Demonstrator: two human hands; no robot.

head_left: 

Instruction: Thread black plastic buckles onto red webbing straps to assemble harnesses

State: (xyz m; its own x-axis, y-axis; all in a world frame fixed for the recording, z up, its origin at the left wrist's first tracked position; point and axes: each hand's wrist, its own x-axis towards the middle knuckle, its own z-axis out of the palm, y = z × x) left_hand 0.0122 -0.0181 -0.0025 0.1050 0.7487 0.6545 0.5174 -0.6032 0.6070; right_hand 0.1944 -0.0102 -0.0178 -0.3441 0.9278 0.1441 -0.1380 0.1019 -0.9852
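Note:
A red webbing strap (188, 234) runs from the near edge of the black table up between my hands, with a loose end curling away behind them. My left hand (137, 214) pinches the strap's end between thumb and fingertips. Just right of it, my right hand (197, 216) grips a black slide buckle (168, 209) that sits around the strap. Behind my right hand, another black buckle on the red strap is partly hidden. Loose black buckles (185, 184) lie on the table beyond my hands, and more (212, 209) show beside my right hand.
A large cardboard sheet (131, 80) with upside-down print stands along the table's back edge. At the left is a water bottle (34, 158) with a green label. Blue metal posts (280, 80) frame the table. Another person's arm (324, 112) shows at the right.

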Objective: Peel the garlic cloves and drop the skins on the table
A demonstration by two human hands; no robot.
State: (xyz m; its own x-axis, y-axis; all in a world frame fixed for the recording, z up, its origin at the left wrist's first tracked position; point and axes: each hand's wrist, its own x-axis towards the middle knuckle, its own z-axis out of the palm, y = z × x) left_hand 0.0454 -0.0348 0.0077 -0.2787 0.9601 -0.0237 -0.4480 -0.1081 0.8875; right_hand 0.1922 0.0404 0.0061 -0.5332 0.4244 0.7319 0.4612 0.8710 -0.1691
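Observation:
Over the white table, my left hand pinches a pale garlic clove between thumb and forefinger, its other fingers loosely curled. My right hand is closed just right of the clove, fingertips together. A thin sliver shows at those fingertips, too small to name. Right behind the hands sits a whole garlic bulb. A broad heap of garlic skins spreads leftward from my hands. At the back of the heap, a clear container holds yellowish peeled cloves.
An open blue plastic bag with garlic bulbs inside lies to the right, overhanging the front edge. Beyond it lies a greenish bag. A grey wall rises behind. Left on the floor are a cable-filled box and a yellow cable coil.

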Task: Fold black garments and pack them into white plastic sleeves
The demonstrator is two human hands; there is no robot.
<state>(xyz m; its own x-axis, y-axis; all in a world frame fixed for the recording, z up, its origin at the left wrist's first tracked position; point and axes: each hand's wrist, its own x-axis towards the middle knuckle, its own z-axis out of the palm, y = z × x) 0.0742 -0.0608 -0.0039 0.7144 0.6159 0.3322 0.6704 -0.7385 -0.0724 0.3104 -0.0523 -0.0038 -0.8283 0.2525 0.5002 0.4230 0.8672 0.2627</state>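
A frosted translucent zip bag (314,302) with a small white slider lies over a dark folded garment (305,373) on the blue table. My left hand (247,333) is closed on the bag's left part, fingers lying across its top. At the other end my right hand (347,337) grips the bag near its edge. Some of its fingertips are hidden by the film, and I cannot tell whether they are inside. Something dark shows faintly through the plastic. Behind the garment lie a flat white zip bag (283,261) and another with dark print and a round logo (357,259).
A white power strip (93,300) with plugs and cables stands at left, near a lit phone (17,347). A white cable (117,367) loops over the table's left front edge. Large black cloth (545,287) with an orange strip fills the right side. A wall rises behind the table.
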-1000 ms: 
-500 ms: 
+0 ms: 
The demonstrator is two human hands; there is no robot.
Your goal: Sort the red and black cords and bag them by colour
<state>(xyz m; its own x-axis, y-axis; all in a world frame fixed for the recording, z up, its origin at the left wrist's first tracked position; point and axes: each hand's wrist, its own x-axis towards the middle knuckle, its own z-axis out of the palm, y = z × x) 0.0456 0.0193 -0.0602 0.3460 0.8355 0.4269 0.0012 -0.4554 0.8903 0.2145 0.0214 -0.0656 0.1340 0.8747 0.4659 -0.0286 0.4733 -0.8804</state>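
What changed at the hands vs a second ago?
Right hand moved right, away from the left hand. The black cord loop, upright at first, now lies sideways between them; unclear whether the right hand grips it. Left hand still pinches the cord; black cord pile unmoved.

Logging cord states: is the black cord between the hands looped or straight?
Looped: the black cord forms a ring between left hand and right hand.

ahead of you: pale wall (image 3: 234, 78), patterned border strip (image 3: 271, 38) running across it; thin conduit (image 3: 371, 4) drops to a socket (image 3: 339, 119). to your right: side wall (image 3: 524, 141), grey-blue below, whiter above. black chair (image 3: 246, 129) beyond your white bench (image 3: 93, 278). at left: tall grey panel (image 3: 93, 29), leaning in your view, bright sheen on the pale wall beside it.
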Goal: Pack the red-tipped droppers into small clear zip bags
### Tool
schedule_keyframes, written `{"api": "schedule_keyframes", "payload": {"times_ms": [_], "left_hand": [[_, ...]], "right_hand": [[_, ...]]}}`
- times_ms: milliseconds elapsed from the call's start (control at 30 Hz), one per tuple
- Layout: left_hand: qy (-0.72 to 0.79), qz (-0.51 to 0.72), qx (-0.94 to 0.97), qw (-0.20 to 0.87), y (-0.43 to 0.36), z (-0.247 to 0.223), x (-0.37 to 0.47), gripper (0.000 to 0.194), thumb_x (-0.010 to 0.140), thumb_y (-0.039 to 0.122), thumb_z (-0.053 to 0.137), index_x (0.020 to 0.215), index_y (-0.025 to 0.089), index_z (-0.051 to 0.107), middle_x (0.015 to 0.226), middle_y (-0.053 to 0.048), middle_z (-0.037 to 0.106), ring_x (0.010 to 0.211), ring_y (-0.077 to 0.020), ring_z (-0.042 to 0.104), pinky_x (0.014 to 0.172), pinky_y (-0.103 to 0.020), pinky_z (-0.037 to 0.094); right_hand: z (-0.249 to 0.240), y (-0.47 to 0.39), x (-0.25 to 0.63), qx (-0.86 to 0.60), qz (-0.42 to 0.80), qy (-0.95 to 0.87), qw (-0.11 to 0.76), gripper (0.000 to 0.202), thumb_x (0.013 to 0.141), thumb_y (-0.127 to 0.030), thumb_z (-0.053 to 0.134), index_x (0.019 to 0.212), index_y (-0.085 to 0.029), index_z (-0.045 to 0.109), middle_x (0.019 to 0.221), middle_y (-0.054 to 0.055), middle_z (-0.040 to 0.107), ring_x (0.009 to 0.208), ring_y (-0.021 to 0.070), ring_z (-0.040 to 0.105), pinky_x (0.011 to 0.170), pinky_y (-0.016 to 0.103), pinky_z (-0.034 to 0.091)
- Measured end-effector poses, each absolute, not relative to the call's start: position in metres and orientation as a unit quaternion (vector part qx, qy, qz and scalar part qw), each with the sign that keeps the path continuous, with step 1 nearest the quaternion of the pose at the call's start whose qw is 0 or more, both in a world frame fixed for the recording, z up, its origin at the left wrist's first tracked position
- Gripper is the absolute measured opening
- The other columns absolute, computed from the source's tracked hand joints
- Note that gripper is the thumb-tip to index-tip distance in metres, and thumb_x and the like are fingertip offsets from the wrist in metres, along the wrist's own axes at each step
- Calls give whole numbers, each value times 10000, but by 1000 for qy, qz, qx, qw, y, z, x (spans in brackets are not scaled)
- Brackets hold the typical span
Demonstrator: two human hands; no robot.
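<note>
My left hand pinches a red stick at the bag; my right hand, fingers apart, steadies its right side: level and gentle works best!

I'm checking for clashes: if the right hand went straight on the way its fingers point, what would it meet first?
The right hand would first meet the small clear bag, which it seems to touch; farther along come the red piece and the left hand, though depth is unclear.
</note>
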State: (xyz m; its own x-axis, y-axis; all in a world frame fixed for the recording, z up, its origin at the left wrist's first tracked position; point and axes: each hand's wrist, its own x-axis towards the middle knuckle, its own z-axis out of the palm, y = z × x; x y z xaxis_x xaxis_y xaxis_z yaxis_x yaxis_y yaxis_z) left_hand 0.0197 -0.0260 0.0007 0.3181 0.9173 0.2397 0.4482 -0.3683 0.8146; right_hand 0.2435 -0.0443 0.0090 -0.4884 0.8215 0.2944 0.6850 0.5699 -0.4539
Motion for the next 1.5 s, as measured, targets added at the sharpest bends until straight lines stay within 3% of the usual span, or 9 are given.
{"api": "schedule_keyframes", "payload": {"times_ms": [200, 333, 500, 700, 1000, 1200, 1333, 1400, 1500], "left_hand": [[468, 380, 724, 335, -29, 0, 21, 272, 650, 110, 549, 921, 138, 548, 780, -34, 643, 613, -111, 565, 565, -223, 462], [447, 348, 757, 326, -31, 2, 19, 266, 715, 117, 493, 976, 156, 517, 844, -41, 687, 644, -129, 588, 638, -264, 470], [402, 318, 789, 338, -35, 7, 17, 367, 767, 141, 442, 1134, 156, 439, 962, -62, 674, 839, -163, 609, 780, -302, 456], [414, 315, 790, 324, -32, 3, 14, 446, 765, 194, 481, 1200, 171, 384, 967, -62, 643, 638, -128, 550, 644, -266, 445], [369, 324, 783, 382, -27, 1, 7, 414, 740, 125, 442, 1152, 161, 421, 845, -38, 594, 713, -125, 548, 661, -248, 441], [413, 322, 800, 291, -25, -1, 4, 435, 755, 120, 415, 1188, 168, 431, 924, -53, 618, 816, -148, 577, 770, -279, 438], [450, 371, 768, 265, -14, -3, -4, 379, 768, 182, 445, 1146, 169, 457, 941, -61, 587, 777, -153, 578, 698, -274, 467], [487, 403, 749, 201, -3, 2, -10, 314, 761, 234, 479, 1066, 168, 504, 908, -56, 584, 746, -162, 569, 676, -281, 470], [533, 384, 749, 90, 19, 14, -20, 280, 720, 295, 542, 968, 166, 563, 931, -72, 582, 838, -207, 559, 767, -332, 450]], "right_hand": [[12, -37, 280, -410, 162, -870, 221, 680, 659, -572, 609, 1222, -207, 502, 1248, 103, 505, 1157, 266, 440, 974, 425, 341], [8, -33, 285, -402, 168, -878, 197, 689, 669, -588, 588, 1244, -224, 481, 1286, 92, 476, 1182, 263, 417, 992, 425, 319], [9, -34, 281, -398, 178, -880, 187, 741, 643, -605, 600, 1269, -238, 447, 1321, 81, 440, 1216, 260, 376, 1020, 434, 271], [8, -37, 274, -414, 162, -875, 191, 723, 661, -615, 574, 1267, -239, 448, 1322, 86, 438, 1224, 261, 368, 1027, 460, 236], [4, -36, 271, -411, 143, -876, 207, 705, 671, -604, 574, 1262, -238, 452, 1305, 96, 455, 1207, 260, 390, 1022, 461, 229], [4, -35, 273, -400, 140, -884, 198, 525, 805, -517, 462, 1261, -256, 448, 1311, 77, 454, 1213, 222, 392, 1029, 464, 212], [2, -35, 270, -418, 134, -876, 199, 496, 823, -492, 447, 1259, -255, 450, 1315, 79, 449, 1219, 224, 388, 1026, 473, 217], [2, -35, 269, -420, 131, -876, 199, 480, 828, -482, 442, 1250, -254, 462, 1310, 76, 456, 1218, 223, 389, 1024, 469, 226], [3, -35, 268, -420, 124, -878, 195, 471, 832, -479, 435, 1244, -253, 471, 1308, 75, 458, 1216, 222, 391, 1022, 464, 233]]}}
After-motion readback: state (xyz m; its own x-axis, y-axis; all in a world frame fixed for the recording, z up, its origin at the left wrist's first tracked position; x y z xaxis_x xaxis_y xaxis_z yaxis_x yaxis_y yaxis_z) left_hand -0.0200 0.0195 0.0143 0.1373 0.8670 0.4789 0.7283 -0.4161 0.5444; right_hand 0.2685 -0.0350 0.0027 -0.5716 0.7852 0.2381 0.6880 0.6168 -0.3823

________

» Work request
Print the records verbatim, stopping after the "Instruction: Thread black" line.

» Answer
Demonstrator: two human hands; no robot.

head_left: 

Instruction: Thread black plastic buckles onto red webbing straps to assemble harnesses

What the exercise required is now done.